As far as we are aware, we have listed all current welfare-to-work programmes available in your area on this page. If you notice any omissions or see a programme that is no longer running we would be grateful if you could get in touch with us.

We have listed them in the order that seems most logical to us; it's likey that a Jobcentre Plus adviser will start by looking at those programmes near the top of the list when they meet a jobseeker for the first time and then start working their way down. That said, the depending on the support needs a jobseeker has (particularly if he or she has disabilities) might necessitate the adviser going straight to programmes further down the list.

A particularly useful programme for many disabled people is Access To Work and if you don't know about it we suggest you scroll down our list to read about it. We also suggest you read what we say in the Jobcentre Plus page using the button on the right.

Looking at what's available at Jobcentre Plus will almost certainly be the best start point for the people you support (unless they are on Incapacity Benefit) and, as jobseekers on JSA or ESA are required to attend their local Jobcentre Plus offices on a regular basis, we think it's beneficial to give you as much information as we can on what's currently available.

Please note, Incapacity Benefit will be phased out by 2014. If people couldn’t work because of illness or disability before 31 January 2011, they may still be receiving Incapacity Benefit.
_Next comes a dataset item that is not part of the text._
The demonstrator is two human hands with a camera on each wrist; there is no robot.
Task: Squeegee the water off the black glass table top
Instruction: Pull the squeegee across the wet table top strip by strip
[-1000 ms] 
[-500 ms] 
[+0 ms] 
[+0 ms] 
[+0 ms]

But since 31 January 2011 no new Incapacity Benefit claims have been accepted. People are put on Employment and Support Allowance instead.

So, what happens when somebody attends a JobCentre Plus office?

Whether jobseekers are seen by mainstream advisers or Disability Employment Advisers, the first step might be to see if they can be supported straight into work. Vacancies can be pulled up on screen and, if there are jobs that are appropriate, jobseekers can be put forward for these vacancies.

It's worth pointing out that JCP advisers can draw down a few handy incentives at this stage including Work Trials meaning jobseekers can "try the job out" for short time-limited periods, whilst remaining on benefits.

If no jobs are available or seem appropriate, JCP advisers can look at programmes and courses available via Jobcentre Plus.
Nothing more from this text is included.